§ What is needed
The whole listing needs to be returned exactly as it appears.

● ● ●

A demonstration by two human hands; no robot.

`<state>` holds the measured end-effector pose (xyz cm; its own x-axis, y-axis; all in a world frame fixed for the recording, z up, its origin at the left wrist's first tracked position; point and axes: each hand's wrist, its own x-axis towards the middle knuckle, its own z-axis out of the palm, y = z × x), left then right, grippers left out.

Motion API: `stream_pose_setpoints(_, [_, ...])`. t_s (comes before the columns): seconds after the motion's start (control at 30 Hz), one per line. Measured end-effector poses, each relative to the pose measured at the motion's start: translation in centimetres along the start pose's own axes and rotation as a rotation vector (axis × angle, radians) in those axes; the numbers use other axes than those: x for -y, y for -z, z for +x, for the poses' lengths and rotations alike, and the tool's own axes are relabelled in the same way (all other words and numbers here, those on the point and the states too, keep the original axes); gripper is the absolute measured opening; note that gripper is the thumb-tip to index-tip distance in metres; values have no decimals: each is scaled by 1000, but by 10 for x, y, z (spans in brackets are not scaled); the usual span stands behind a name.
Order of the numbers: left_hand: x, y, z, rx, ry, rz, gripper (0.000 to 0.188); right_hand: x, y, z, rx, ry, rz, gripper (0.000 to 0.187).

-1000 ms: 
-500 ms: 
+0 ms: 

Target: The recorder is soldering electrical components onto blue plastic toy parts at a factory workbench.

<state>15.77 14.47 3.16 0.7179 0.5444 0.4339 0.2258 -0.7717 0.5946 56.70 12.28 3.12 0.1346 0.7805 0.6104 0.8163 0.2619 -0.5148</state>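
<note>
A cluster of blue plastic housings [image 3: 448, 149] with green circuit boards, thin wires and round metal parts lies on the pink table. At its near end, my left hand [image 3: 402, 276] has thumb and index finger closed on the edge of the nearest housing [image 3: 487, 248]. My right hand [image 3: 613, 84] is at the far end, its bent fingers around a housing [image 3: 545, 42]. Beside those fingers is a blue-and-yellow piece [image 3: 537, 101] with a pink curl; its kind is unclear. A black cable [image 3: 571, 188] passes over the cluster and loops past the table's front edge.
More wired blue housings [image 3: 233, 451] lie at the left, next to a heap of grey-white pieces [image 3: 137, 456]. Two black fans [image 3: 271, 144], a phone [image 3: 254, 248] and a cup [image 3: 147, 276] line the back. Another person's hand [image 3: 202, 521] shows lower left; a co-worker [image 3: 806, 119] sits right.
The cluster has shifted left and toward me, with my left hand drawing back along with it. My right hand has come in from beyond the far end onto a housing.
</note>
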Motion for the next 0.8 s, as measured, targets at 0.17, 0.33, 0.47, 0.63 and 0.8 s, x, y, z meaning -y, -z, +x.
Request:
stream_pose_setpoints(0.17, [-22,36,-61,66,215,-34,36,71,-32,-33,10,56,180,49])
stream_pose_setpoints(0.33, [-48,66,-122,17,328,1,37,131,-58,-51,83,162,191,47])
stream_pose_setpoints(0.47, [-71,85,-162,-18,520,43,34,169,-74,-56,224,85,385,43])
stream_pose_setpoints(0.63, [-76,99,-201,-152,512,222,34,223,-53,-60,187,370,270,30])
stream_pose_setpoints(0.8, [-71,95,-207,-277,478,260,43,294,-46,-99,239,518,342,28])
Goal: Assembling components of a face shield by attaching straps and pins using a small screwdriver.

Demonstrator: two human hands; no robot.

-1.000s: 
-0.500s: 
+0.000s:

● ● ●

§ Reply
A demonstration by two human hands; no robot.

`<state>` holds the measured end-effector pose (xyz cm; its own x-axis, y-axis; all in a world frame fixed for the recording, z up, its origin at the left wrist's first tracked position; point and axes: each hand's wrist, its own x-axis towards the middle knuckle, its own z-axis out of the palm, y = z × x), left then right, grippers left out.

Motion API: `stream_pose_setpoints(_, [_, ...])`. t_s (comes before the columns): seconds after the motion's start (control at 30 Hz), one per line. Measured end-effector poses, each relative to the pose measured at the motion's start: translation in centimetres along the start pose's own axes and rotation as a rotation vector (axis × angle, radians) in those axes; the numbers use other axes than those: x for -y, y for -z, z for +x, for the poses' lengths and rotations alike, and the tool's own axes are relabelled in the same way (all other words and numbers here, those on the point and the states too, keep the original axes); gripper is the absolute measured opening; note that gripper is the thumb-tip to index-tip distance in metres; values have no decimals: each is scaled by 1000, but by 10 for x, y, z (spans in brackets are not scaled); the usual span stands behind a name.
Order of the numbers: left_hand: x, y, z, rx, ry, rz, gripper (0.000 to 0.188); right_hand: x, y, z, rx, ry, rz, gripper (0.000 to 0.187).

-1000 ms: 
-500 ms: 
+0 ms: 

Target: The recorder is soldering electrical components onto blue plastic toy parts at a factory workbench.

<state>15.77 14.47 3.16 0.7179 0.5444 0.4339 0.2258 -0.7717 0.5946 56.70 12.28 3.12 0.1346 0.7805 0.6104 0.8163 0.2619 -0.5148</state>
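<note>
A cluster of blue plastic housings [image 3: 448, 149] with green circuit boards, thin wires and round metal parts lies on the pink table. At its near end, my left hand [image 3: 402, 276] has thumb and index finger closed on the edge of the nearest housing [image 3: 487, 248]. My right hand [image 3: 613, 84] is at the far end, its bent fingers around a housing [image 3: 545, 42]. Beside those fingers is a blue-and-yellow piece [image 3: 537, 101] with a pink curl; its kind is unclear. A black cable [image 3: 571, 188] passes over the cluster and loops past the table's front edge.
More wired blue housings [image 3: 233, 451] lie at the left, next to a heap of grey-white pieces [image 3: 137, 456]. Two black fans [image 3: 271, 144], a phone [image 3: 254, 248] and a cup [image 3: 147, 276] line the back. Another person's hand [image 3: 202, 521] shows lower left; a co-worker [image 3: 806, 119] sits right.
The cluster has shifted left and toward me, with my left hand drawing back along with it. My right hand has come in from beyond the far end onto a housing.
</note>
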Motion for the next 0.8 s, as measured, targets at 0.17, 0.33, 0.47, 0.63 and 0.8 s, x, y, z meaning -y, -z, +x.
Request:
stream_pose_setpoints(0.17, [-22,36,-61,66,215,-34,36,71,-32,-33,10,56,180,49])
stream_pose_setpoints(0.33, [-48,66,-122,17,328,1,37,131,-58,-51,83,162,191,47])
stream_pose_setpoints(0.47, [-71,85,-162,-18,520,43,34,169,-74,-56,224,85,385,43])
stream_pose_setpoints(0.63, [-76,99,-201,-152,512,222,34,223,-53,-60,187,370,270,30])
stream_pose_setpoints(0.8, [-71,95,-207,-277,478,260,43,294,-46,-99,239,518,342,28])
Goal: Assembling components of a face shield by attaching straps and pins using a small screwdriver.

Demonstrator: two human hands; no robot.

-1.000s: 
-0.500s: 
+0.000s:

This answer is finished.